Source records
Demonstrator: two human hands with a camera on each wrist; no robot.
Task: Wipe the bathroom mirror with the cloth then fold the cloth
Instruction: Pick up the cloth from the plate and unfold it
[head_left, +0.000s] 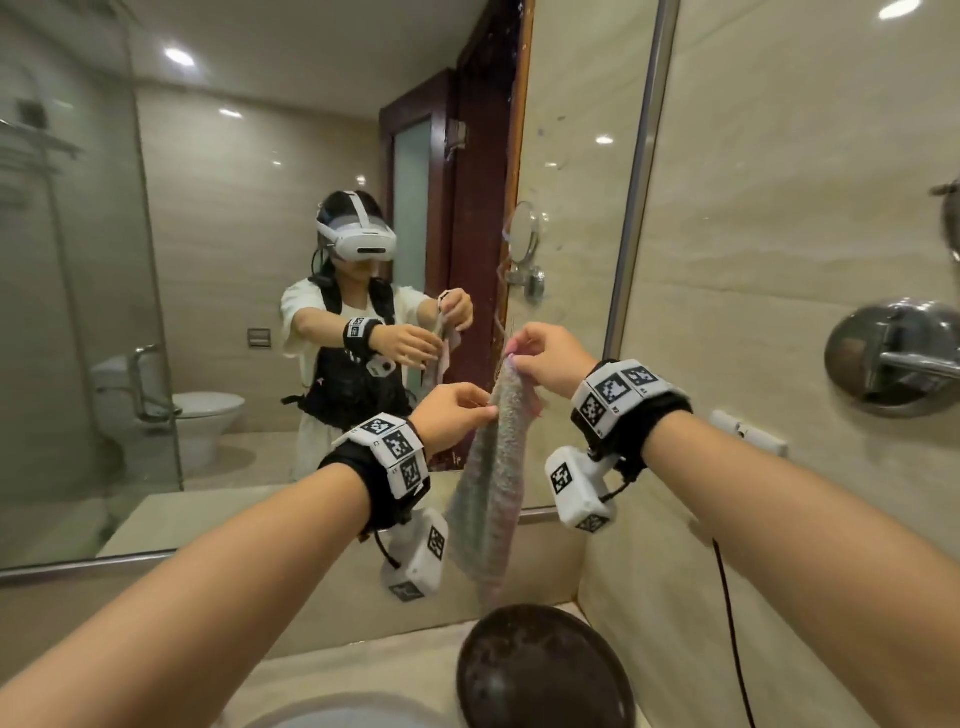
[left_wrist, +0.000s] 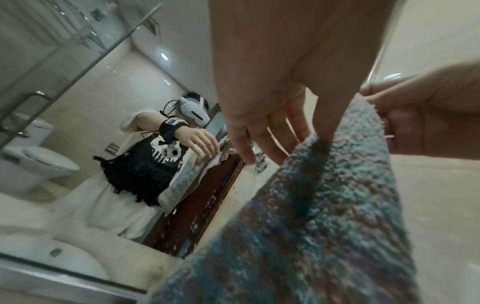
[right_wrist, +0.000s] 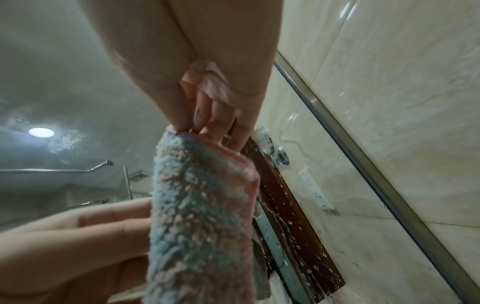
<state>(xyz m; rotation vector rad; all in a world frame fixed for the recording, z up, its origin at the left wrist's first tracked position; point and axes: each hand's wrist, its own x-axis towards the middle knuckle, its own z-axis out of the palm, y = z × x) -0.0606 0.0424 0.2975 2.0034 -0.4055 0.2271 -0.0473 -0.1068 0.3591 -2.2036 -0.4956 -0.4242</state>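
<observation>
A fluffy blue-and-pink cloth (head_left: 493, 478) hangs lengthwise in front of the bathroom mirror (head_left: 234, 218), folded into a narrow strip. My right hand (head_left: 514, 357) pinches its top corner, seen up close in the right wrist view (right_wrist: 192, 129). Slightly lower, my left hand (head_left: 488, 411) holds the cloth's left edge between thumb and fingers. In the left wrist view the thumb (left_wrist: 322, 131) presses into the pile of the cloth (left_wrist: 324, 205). Water spots speckle the mirror's right side (right_wrist: 293, 205). The cloth's lower end dangles above the counter.
A dark round bowl (head_left: 545, 675) stands on the beige counter (head_left: 363, 665) right under the cloth. A white basin rim (head_left: 337, 719) shows at the bottom edge. On the right wall are a chrome fitting (head_left: 893, 358) and a white socket (head_left: 748, 431).
</observation>
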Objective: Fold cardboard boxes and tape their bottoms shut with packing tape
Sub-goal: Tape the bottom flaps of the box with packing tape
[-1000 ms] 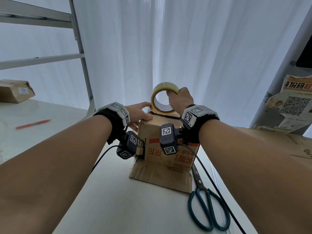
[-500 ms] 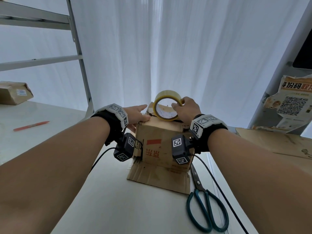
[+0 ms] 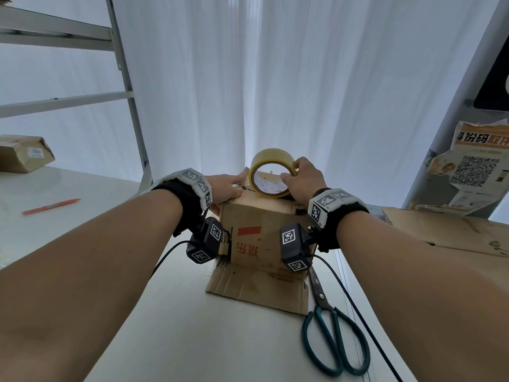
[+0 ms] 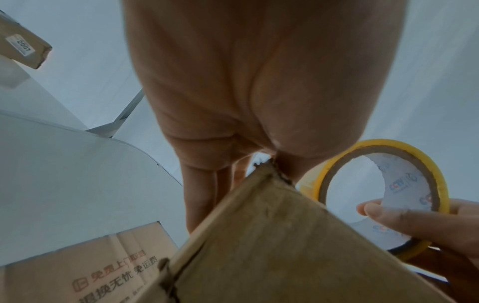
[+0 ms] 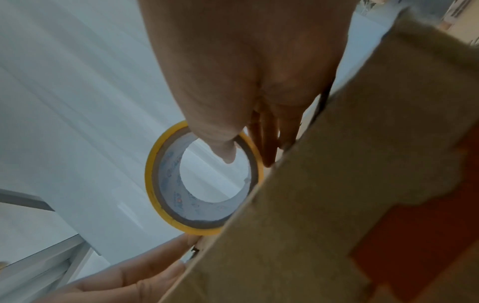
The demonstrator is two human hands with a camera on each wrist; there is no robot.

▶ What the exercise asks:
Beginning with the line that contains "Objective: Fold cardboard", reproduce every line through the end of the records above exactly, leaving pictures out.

▶ Answer below:
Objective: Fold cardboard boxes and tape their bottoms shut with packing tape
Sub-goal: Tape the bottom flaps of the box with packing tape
[-1000 ms] 
[-500 ms] 
[+0 ms] 
[+0 ms] 
[+0 ms] 
The demonstrator is two human hands with a camera on each wrist; there is no robot.

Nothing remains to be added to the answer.